10 октября, суббота. Москва, Ленинские горы, дом 40, особняк Хрущёва

Сделав перерыв между загранпоездками, Никита Сергеевич наконец-то выкроил время передохнуть и собрал в Огарёво на обед близких. За плечами непростая поездка в Соединённые Штаты Америки и неприятный визит в Пекин. Козлов, наполнив рюмку, встал и, указывая на Никиту Сергеевича, заговорил:

— Вот кто настоящий предводитель! Не успел товарищ Хрущёв вернуться из США — летит к Мао Цзэдуну, приехал из Китая — готовится к поездке в Албанию, без передышки погрузился в рабочие будни, и при этом, сколько за эти дни мы руководящих указаний получили? Море указаний! Слава богу, вы дома, Никита Сергеевич, а то мы испереживались! Последние дни, честно признаюсь, я заснуть не мог! Не сплю, ворочаюсь в постели, а про себя думаю: скорей бы товарищ Хрущёв домой вернулся!

— Тут я, тут! — с набитым ртом отозвался Никита Сергеевич.

— В день вашего возвращения в Москву у нас стоял пасмурный день, все небо было затянуто тяжелыми тучами, и ничто не предвещало, что через такую толщу могло проглянуть солнце. Но когда диктор по радио стал говорить, что ваш самолет благополучно приземлился, тучи раздвинулись, и ослепительно засияло солнце, словно сама природа приветствовала вас! — захлебываясь восторгом, вещал Фрол Романович.

— Не перебарщивай, Фрол, не перебарщивай!

— Никита Сергеевич, вы толком не рассказали об Америке! — проговорил Леонид Ильич. — Всё бегом, бегом!

— А чего рассказывать, ты что, газет не читал?

— Читал, но из первых уст послушать хочется!

— Мы с Айком задружились, всякое, конечно, было, и поначалу туго приходилось — недоверие, подозрительность, так они свой народ против России накачали, но я потихоньку-потихоньку равновесие в нашу сторону сдвинул, народ знает, кому верить!

— Никита Сергеевич каждый день шёл в толпу, разъяснял! — заметил Аджубей.

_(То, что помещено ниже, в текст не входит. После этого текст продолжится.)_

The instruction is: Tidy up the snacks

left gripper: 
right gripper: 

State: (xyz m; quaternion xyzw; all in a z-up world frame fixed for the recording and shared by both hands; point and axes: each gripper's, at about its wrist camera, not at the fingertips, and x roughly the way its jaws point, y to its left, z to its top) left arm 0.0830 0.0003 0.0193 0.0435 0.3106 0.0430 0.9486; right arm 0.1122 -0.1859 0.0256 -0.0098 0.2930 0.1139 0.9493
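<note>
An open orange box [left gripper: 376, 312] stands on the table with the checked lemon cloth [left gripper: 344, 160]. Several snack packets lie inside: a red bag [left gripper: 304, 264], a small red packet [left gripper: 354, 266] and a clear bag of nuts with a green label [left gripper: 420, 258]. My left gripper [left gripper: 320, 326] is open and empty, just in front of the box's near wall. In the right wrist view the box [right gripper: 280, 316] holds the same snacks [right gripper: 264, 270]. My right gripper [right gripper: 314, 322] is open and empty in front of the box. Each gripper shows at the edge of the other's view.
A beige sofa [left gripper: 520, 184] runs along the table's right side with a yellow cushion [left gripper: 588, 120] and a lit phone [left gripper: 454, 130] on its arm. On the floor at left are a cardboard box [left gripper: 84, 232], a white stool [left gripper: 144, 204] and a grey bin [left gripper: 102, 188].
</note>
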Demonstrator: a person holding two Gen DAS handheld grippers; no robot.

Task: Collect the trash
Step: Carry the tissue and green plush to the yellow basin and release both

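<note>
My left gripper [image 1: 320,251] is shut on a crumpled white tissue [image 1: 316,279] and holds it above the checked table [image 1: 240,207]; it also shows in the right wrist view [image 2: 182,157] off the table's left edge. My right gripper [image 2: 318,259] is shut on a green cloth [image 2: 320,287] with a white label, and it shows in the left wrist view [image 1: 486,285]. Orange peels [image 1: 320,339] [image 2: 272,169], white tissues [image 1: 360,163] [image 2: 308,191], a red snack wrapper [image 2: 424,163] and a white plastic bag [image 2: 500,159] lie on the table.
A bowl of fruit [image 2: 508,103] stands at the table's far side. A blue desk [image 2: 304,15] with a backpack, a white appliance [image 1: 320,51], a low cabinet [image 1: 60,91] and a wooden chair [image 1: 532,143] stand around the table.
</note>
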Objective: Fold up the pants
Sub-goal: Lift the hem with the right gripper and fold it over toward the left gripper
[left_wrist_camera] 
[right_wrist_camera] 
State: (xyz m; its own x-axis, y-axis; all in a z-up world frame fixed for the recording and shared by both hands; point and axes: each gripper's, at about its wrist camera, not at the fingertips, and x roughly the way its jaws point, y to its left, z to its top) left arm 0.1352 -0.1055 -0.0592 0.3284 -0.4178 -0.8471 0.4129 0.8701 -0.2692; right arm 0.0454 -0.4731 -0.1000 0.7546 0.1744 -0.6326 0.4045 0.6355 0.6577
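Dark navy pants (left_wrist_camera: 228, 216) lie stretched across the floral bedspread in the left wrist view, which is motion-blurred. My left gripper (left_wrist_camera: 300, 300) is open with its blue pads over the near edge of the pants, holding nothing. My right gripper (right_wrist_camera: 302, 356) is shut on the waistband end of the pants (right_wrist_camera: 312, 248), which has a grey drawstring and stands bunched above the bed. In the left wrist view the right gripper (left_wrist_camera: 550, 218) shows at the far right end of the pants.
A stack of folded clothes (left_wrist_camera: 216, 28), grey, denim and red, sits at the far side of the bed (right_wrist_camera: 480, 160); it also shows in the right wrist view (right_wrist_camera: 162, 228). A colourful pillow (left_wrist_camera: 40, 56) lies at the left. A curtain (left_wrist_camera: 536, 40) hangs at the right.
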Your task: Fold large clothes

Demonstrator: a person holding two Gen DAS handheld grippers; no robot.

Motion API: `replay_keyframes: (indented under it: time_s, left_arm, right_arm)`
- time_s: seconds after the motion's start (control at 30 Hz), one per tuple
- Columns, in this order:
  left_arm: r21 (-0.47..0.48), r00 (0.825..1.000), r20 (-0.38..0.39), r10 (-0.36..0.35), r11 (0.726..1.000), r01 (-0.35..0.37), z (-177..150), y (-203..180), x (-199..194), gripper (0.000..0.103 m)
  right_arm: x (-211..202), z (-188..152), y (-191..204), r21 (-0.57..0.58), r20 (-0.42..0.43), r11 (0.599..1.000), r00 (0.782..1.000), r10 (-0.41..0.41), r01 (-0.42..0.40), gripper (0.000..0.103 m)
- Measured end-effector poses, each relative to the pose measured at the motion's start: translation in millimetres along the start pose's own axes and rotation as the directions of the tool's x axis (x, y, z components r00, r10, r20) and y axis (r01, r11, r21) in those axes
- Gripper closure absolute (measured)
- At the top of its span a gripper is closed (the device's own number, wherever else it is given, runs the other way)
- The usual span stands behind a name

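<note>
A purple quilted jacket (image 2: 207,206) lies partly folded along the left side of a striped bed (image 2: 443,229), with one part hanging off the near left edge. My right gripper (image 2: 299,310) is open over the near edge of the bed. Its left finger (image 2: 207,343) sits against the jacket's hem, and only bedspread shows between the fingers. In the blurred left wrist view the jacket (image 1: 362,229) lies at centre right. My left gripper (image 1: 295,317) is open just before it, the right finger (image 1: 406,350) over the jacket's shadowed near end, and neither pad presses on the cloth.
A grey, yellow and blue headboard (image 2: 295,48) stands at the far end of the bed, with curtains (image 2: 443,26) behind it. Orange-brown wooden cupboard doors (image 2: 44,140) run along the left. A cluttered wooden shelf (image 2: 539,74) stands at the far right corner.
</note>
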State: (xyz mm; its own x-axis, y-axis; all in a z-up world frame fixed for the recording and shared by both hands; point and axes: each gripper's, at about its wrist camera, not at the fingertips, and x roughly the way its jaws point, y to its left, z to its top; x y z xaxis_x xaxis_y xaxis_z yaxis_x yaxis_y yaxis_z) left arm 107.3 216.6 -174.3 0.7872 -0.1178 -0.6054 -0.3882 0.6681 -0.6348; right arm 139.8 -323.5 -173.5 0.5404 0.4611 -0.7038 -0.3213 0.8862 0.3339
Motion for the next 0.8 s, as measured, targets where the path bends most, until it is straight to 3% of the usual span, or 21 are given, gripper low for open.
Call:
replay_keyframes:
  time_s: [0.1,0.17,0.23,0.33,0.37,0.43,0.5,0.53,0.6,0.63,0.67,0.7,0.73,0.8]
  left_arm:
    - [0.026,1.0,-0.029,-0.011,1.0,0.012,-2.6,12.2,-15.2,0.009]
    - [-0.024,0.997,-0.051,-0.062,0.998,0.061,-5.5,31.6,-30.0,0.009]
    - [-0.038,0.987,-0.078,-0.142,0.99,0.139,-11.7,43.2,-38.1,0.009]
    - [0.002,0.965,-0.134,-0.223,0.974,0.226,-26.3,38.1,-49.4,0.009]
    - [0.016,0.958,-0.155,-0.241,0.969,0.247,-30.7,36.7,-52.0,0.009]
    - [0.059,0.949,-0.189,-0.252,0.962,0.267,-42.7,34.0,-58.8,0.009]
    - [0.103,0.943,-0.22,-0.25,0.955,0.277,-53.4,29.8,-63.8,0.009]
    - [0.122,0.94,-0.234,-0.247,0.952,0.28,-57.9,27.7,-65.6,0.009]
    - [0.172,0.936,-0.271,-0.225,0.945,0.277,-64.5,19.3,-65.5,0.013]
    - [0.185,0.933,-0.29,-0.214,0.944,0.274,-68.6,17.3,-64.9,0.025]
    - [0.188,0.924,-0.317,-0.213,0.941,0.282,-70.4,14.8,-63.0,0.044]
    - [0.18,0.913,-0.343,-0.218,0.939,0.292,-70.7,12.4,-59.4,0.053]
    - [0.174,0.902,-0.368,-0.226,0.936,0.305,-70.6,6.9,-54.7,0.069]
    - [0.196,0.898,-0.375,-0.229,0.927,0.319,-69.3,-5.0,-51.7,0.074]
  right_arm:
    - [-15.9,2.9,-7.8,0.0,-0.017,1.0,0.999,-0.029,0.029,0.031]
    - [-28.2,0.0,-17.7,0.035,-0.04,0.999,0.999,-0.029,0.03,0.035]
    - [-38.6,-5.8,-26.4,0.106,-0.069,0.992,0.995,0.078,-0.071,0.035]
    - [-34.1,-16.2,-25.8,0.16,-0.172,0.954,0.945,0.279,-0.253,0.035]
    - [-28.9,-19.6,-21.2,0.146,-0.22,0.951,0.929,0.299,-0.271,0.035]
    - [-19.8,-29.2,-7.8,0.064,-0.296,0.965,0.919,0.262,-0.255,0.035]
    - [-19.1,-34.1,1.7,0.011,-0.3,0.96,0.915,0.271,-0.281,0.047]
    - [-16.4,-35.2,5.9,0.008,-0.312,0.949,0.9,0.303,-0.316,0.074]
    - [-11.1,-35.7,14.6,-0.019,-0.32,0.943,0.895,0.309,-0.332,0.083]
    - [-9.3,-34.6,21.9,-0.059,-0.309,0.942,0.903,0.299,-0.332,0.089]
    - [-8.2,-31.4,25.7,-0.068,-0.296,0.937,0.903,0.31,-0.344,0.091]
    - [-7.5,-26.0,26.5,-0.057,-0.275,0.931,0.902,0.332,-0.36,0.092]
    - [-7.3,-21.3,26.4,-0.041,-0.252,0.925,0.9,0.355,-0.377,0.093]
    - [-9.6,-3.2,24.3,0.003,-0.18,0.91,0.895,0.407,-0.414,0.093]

— И «атомную дипломатию» применить пришлось, — самодовольно улыбался Хрущёв. — Там был один сенатор симпатичный, из штата Айовы, он прямо радовался мне! А из зала кричат:

«Мы вам не верим, не понимаем!»

Тогда я на него показываю:

«А этот господин меня отлично понимает!»

И сенатор мне симпатизировал. На очередной встрече я ему говорю:

«Можете отметить на карте место, где вы живёте?»

«А зачем?» — удивился сенатор.

«Чтоб, когда мы поссоримся, туда случайно не попала наша атомная бомба!» — ответил я.

Громче всех смеялся Фрол Романович.

— Я подозрительность американцев на себе испытал! — подтвердил он.

— Иногда до абсурда доходило, — продолжал Первый. — У Эйзенхауэра причесывают внуков, нас в гости ждут, и всё время внукам долдонят «Не хулиганьте, приедут сегодня страшные русские и вас сцапают!». Айк сам мне в этом признался. А Нина Петровна с Радой с их внуками полдня провозились!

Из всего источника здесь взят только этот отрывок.